* _Task details_: Only the first line of the listing and the lines after it, up to and including the one containing "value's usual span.", should be retyped exactly.
Supplied material: Begin
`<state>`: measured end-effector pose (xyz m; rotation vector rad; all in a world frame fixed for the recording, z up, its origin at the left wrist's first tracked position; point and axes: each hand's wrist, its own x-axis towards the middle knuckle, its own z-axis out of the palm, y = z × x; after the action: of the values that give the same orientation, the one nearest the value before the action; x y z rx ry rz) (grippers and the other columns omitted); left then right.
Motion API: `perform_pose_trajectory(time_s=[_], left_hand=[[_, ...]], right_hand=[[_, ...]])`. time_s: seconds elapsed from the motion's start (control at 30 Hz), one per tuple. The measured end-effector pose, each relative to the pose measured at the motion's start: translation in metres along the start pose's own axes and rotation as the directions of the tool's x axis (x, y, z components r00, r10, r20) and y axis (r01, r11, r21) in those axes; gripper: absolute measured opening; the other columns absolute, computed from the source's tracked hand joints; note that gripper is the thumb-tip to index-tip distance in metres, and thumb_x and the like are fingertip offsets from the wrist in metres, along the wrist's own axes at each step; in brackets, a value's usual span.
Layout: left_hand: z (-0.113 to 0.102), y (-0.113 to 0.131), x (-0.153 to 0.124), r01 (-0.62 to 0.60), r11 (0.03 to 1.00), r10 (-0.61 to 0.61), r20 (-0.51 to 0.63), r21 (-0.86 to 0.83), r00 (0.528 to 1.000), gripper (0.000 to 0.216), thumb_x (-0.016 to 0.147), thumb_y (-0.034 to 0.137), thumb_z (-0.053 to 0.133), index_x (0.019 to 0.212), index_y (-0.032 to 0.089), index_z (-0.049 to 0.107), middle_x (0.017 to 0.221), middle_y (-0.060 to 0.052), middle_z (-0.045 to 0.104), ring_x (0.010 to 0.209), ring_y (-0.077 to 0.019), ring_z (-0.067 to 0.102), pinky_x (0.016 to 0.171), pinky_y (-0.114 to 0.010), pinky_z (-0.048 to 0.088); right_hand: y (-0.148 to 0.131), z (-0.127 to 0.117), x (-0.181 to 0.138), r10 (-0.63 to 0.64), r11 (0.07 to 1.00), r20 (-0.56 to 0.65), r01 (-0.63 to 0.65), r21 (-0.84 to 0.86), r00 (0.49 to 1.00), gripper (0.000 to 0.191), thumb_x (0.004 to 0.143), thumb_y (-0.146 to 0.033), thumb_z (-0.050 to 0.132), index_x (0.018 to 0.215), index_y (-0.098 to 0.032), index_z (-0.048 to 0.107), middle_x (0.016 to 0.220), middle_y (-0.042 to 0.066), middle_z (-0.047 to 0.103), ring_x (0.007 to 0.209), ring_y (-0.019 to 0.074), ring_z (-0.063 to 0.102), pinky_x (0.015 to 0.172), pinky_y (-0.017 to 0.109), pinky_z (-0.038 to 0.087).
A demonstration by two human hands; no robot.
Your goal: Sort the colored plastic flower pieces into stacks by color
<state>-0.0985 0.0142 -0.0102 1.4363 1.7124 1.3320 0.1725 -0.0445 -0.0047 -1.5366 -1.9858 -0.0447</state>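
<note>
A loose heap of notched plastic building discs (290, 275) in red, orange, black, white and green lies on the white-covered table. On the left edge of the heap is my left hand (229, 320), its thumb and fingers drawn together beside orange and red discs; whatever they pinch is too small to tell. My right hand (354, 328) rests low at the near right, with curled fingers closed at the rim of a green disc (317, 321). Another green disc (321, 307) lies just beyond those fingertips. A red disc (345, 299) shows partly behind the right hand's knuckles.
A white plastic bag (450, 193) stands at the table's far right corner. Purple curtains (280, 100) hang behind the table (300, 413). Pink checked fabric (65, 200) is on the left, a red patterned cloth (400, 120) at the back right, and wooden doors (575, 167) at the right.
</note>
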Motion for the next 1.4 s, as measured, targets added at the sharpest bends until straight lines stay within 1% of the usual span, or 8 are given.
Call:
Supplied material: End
* _Expected answer_:
`<state>`: measured end-effector pose (xyz m; rotation vector rad; all in a world frame fixed for the recording, z up, its origin at the left wrist's first tracked position; point and axes: each hand's wrist, its own x-axis towards the middle knuckle, its own z-axis out of the palm, y = z × x; after the action: of the values that give the same orientation, the one nearest the value before the action; x y z rx ry rz) (grippers and the other columns omitted); left then right.
Motion API: `perform_pose_trajectory(time_s=[_], left_hand=[[_, ...]], right_hand=[[_, ...]])`. time_s: seconds elapsed from the motion's start (control at 30 Hz), one per tuple. The measured end-effector pose, each relative to the pose measured at the motion's start: translation in metres along the start pose's own axes and rotation as the directions of the tool's x axis (x, y, z components r00, r10, r20) and y axis (r01, r11, r21) in those axes; gripper: absolute measured opening; the other columns absolute, computed from the source's tracked hand joints; note that gripper is the thumb-tip to index-tip distance in metres, and thumb_x and the like are fingertip offsets from the wrist in metres, along the wrist's own axes at each step; in brackets, a value's usual span.

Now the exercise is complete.